The space agency’s Jet Propulsion Laboratory shared a photo of the lines, made in Mars’ Hellas Planitia, that its Mars Reconnaissance Orbiter took as it was surveying the area — part of an almost 1,400-mile-wide impact basin on the planet’s southern hemisphere that is the largest one ever found in the solar system.
The grooves in this dune field, in the heart of the basin, squiggle as they run southeast, which give scientists a clue to how they form. According to NASA, the “linear gullies” are the result of the changing seasons on the Red Planet.
“Just like on Earth, high-latitude regions on Mars are covered with frost in the winter,” the space agency said. “However, the winter frost on Mars is made of carbon dioxide ice (dry ice) instead of water ice. We believe linear gullies are the result of this dry ice breaking apart into blocks, which then slide or roll down warmer sandy slopes, sublimating and carving as they go.”

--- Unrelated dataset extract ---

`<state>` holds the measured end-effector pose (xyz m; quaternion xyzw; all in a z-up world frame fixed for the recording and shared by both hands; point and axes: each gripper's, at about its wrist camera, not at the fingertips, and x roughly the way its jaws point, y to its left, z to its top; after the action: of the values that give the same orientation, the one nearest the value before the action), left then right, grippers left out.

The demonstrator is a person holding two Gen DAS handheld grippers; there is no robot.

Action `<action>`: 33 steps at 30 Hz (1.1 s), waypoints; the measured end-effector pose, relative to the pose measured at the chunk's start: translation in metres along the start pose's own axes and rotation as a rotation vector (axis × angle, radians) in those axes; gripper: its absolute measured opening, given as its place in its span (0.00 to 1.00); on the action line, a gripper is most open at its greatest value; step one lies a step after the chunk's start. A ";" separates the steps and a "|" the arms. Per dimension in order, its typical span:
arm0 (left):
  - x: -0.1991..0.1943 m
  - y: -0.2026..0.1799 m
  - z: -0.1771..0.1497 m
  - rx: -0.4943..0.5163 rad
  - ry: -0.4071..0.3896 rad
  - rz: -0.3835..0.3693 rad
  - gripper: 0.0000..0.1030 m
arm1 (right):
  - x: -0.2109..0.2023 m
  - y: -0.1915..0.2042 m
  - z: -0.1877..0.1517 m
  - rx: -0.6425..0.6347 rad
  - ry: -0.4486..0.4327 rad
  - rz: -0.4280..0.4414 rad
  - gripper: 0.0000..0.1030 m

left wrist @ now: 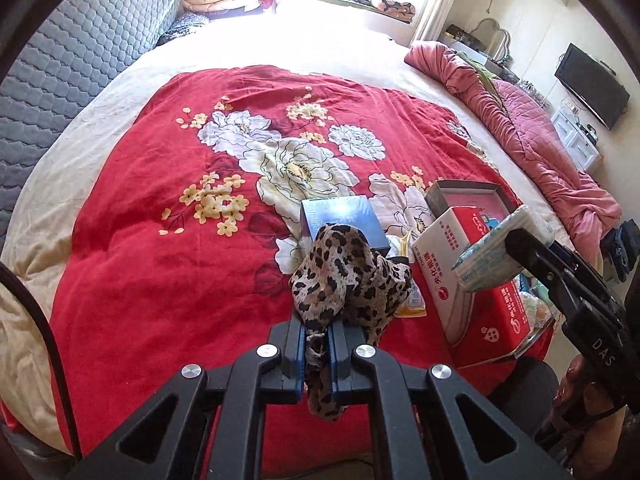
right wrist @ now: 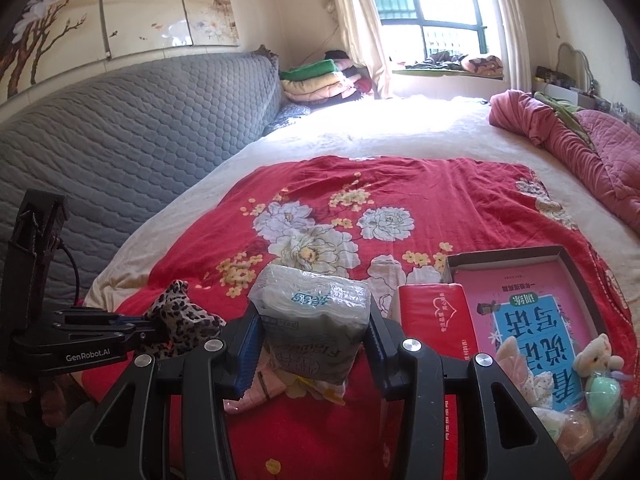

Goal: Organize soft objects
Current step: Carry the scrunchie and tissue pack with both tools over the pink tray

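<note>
My left gripper [left wrist: 318,330] is shut on a leopard-print cloth [left wrist: 344,280], which bunches up above the jaws and hangs below them, over the red floral quilt [left wrist: 160,272]. My right gripper [right wrist: 313,316] is shut on a plastic-wrapped pack of tissues [right wrist: 312,296], its pads pressing both sides. In the left wrist view that tissue pack [left wrist: 492,258] sits at the right, above a red tissue box [left wrist: 472,292]. In the right wrist view the left gripper [right wrist: 150,326] and the leopard cloth [right wrist: 180,314] are at the lower left.
An open cardboard box [right wrist: 568,256] holds a pink book; small plush toys [right wrist: 596,356] lie at its near end. A blue box [left wrist: 340,216] rests on the quilt. A rumpled pink quilt [left wrist: 540,140] lines the right edge, a grey padded headboard [right wrist: 120,140] the left.
</note>
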<state>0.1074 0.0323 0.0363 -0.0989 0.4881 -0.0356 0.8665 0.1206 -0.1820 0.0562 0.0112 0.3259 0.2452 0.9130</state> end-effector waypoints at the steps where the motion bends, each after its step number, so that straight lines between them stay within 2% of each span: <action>1: -0.002 -0.003 0.001 0.005 -0.004 -0.001 0.08 | -0.003 -0.001 0.000 -0.001 -0.005 -0.002 0.45; 14: -0.024 -0.044 0.014 0.066 -0.058 -0.028 0.08 | -0.040 -0.027 0.010 0.035 -0.075 -0.051 0.45; 21: -0.027 -0.092 0.023 0.140 -0.071 -0.080 0.08 | -0.062 -0.056 0.012 0.085 -0.096 -0.100 0.45; 33: -0.013 -0.180 0.032 0.268 -0.042 -0.164 0.08 | -0.112 -0.125 0.008 0.167 -0.157 -0.245 0.45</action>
<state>0.1348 -0.1370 0.1003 -0.0227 0.4509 -0.1687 0.8762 0.1058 -0.3419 0.1059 0.0664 0.2720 0.1023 0.9545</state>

Sublimation refers to the direct change in phase of the ice, which are warming up fast enough to skip the liquid phase and go straight from solid to gas.
The evaporating dry ice blocks deepen the scratches as they follow their predecessors, moving along the same pathways because of the way the properties of the sand on the slope pushes them along.
Scientists are still working to fully understand this process, however: “Determining the specific process that causes the formation and evolution of sinuosity in linear gullies is a question scientists are still trying to answer,” NASA said.
The features at Hellas Planitia are not the only of their kind ever found on Mars. The orbiter, which has been circling that planet for several years, has previously taken shots of marks dry ice made while streaking downhill. A few years ago, the MRO sent back an image from Russell Crater on Mars that shows the same effect.
At the time, NASA explained that the gas produced from the sublimating dry ice was probably concentrated below the frozen hunk, creating “cushions” that help it flow smoothly down the slope and dig its channels into the land.
To make their assertions, scientists tested out the process using dry ice in deserts on Earth.
“I have always dreamed of going to Mars,” planetary scientist Serina Diniega said at the time. “Now I dream of snowboarding down a Martian sand dune on a block of dry ice.”